**ABOUT THIS EXERCISE**
What's wanted is a faithful retyping of every entry, pictures excluded.

**Data excerpts**

Start of Block

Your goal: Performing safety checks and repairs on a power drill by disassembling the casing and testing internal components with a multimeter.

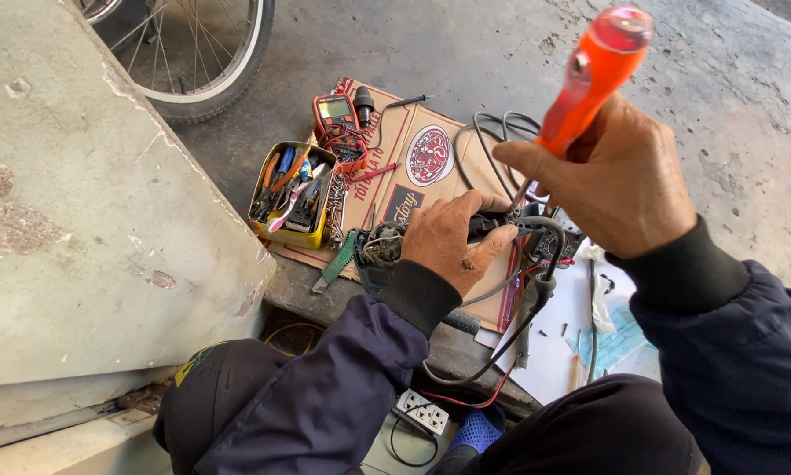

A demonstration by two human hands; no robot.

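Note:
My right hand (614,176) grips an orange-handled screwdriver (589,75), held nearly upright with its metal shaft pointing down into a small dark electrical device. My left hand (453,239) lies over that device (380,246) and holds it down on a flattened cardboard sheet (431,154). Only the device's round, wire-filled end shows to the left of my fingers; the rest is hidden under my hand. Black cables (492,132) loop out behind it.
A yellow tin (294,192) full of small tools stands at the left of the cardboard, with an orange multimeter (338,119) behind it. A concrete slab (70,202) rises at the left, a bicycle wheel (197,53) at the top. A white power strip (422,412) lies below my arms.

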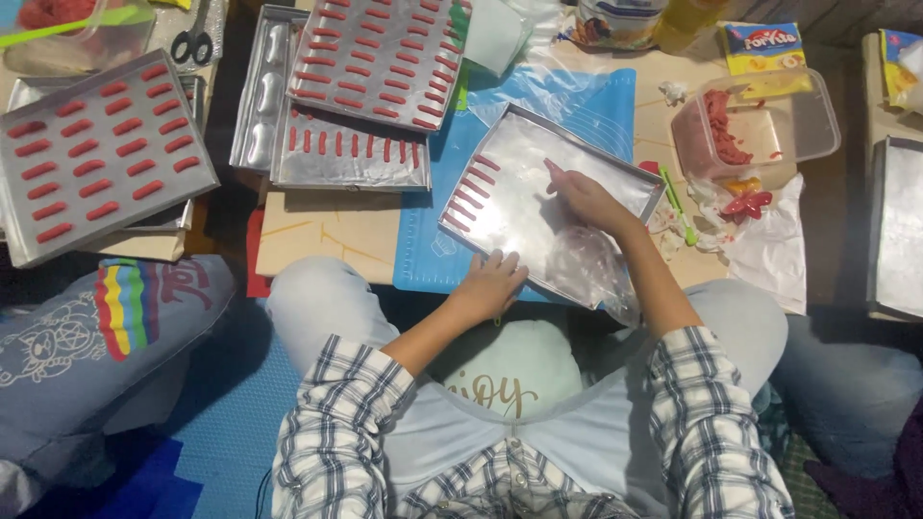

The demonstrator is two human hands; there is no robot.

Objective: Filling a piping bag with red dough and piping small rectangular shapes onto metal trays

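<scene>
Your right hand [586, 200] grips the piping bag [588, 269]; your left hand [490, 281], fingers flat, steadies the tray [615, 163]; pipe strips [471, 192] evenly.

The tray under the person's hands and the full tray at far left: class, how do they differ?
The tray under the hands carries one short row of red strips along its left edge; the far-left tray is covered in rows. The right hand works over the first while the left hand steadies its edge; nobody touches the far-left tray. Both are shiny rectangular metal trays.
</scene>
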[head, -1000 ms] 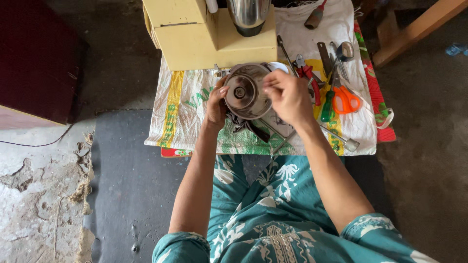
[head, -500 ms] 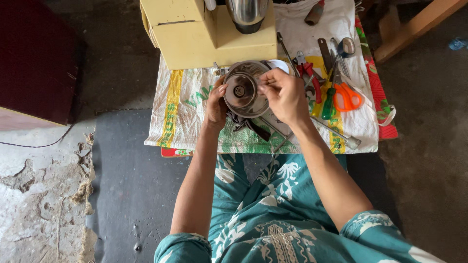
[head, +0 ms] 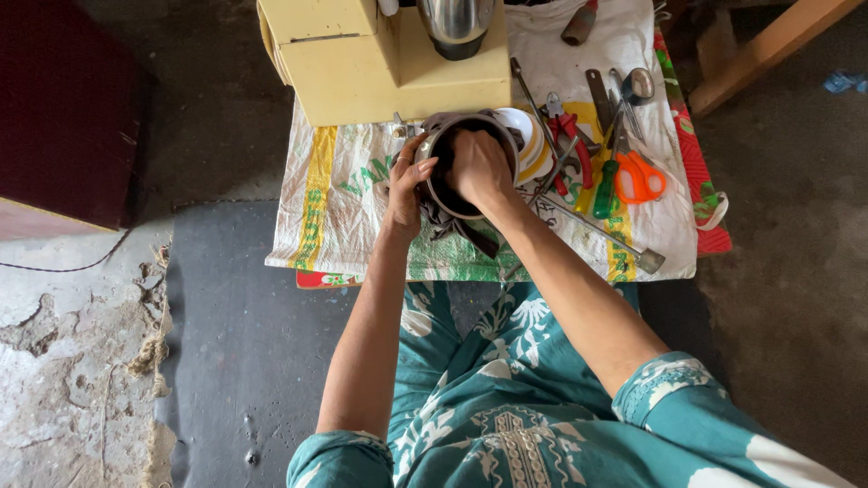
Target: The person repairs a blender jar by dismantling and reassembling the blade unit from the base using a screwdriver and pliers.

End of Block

**ANSWER BOX**
Your goal: Performing safety checks and repairs on a power drill by disassembling the casing and testing internal components with a multimeter.


A demonstration by two human hands; no robot.

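Note:
My right hand (614,176) grips an orange-handled screwdriver (589,75), held nearly upright with its metal shaft pointing down into a small dark electrical device. My left hand (453,239) lies over that device (380,246) and holds it down on a flattened cardboard sheet (431,154). Only the device's round, wire-filled end shows to the left of my fingers; the rest is hidden under my hand. Black cables (492,132) loop out behind it.
A yellow tin (294,192) full of small tools stands at the left of the cardboard, with an orange multimeter (338,119) behind it. A concrete slab (70,202) rises at the left, a bicycle wheel (197,53) at the top. A white power strip (422,412) lies below my arms.
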

The demonstrator is two human hands; there is no robot.

Objective: Filling a piping bag with red dough and piping small rectangular shapes onto metal trays

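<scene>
Your right hand [586, 200] grips the piping bag [588, 269]; your left hand [490, 281], fingers flat, steadies the tray [615, 163]; pipe strips [471, 192] evenly.

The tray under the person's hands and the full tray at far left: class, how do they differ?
The tray under the hands carries one short row of red strips along its left edge; the far-left tray is covered in rows. The right hand works over the first while the left hand steadies its edge; nobody touches the far-left tray. Both are shiny rectangular metal trays.
</scene>
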[head, -1000 ms] 
[head, -500 ms] 
[head, +0 ms] 
Target: The person repairs a blender jar by dismantling and reassembling the blade unit from the base using a screwdriver and pliers.

The answer is complete.